The Uri Party and the Ministry of Construction and Transportation held a party politics discussion at the National Assembly on June 1 and said, “a problem could arise in the housing supply to non-popular areas” on the subject of publicizing the original sales price of public housing.

“The flexible system is actually the same thing to publicizing the original price with the public land price and the standard construction fee added together,” said Hong Jae-hyung, policy committee chairman. “If this policy was adapted, the price could go down by 2 million won per pyong in the metropolitan area, which is 30 percent less than normal prices.”

The party also decided to change the current drawing system of the public land supply method to bond bids in which the development interest will be returned in bidding bonds.

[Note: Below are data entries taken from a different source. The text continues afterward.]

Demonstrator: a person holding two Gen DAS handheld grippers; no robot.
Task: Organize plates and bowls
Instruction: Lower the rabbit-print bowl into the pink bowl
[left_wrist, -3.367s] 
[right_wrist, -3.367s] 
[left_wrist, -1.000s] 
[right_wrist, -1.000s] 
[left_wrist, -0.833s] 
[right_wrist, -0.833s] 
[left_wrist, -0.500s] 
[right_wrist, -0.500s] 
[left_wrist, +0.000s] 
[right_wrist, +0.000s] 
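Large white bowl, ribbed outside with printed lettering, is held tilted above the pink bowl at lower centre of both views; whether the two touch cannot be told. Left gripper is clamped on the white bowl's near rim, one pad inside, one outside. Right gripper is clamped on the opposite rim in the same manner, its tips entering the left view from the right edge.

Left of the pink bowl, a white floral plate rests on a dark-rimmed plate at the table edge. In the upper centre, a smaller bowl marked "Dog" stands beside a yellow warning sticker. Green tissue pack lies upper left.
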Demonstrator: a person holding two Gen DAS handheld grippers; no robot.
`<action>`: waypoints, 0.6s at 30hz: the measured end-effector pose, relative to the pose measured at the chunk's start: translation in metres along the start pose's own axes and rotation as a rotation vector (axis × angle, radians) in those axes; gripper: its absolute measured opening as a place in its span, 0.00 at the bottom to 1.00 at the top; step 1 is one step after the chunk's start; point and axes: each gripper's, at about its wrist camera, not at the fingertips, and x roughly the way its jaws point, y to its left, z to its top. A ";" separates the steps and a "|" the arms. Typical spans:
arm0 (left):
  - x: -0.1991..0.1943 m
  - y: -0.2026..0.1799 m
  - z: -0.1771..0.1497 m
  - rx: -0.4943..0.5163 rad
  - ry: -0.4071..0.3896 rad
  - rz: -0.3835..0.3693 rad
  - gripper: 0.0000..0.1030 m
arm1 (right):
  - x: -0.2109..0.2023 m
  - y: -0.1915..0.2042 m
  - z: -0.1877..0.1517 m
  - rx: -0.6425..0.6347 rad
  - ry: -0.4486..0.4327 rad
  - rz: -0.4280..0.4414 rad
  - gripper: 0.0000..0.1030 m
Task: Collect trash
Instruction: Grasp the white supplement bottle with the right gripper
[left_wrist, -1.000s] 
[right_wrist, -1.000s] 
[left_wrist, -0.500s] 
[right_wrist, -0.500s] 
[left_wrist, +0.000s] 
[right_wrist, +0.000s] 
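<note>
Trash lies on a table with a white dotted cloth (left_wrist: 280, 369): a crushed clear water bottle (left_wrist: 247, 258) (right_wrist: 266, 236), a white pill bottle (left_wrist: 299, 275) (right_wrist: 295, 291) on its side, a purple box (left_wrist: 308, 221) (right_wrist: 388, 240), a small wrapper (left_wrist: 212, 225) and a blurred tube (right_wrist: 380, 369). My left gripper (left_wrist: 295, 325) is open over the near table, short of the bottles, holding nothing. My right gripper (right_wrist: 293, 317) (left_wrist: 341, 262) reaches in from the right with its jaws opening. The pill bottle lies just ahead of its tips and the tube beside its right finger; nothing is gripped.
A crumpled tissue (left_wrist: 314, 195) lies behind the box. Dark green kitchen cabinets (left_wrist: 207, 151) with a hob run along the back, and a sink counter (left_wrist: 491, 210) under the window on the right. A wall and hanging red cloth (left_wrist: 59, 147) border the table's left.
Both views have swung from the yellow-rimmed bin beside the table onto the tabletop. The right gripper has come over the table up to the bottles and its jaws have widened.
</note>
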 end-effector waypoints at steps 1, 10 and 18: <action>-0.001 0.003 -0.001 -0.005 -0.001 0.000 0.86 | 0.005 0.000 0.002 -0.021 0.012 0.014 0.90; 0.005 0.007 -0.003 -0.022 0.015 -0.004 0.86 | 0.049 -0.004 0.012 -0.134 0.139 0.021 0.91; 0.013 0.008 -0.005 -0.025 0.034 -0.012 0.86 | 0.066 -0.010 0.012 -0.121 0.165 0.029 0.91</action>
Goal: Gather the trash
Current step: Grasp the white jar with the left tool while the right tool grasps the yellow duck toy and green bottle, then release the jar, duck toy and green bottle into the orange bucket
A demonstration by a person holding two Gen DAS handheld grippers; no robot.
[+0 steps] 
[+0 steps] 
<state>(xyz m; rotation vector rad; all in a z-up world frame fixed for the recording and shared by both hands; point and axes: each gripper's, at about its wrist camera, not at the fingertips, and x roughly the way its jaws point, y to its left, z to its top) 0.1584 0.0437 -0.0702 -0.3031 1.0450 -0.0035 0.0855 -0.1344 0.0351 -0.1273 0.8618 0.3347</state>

However, this flexible price system proposes a restriction on setting the sales price, and there are claims that the private sector’s small-sized apartments could be reduced and also that the policy will be met with opposition from the industry.

In particular, if bond bidding gives a rise to the land price, the sales price increase of medium- or large-scale apartments is inevitable and will give rise to overall apartment price increases.

The Citizens’ Coalition for Economic Justice released a comment saying, “Their giving up on publicizing the original price of public apartments is deserting their own promise to the people,” and criticized, “The flexible price system could earn a temporary price decrease in the sales price, but it cannot be a fundamental policy to stabilize the real estate market.”